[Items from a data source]
******************************
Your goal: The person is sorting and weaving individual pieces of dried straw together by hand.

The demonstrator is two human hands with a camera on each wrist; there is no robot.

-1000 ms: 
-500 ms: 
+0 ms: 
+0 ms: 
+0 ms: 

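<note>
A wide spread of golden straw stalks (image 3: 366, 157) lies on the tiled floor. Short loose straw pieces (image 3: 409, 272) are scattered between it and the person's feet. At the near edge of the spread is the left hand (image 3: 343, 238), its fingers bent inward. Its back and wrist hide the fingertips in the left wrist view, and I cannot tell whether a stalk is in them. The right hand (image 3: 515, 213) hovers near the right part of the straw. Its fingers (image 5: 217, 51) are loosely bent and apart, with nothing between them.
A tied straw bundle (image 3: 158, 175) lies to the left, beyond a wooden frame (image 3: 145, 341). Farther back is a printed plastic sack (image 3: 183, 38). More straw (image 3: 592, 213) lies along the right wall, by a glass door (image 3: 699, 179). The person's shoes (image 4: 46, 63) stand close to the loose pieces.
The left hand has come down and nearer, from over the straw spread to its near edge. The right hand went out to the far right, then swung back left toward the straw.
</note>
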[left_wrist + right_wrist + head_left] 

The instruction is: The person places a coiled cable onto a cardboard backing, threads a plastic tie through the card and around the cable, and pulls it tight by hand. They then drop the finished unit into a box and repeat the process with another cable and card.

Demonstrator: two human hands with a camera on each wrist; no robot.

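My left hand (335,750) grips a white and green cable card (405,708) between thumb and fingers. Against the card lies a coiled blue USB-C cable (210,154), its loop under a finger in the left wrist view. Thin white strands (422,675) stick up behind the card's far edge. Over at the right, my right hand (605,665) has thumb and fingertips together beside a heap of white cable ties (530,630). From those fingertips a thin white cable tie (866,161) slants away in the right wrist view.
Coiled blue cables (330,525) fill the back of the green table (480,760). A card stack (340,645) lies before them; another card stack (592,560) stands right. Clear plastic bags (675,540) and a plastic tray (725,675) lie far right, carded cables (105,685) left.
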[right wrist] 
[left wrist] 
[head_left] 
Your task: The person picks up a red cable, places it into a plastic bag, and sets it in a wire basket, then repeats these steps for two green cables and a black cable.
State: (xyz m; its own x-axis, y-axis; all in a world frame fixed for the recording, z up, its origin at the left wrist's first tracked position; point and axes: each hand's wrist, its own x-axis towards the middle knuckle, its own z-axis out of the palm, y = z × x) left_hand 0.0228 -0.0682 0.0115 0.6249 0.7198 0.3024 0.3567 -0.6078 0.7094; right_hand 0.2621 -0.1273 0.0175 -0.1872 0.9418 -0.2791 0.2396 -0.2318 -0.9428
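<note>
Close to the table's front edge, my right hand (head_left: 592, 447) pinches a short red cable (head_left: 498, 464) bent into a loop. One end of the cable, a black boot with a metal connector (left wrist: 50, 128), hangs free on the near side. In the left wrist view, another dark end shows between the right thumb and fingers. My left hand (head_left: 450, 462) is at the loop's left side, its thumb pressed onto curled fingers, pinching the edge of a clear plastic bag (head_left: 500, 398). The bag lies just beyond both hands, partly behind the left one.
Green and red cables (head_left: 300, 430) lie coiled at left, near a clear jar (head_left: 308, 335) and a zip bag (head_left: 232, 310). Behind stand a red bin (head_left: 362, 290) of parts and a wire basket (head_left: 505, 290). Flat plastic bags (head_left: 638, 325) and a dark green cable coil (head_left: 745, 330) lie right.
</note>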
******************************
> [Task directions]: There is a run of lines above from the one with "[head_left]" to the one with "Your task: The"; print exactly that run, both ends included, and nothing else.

> [Completed task]:
[head_left] 
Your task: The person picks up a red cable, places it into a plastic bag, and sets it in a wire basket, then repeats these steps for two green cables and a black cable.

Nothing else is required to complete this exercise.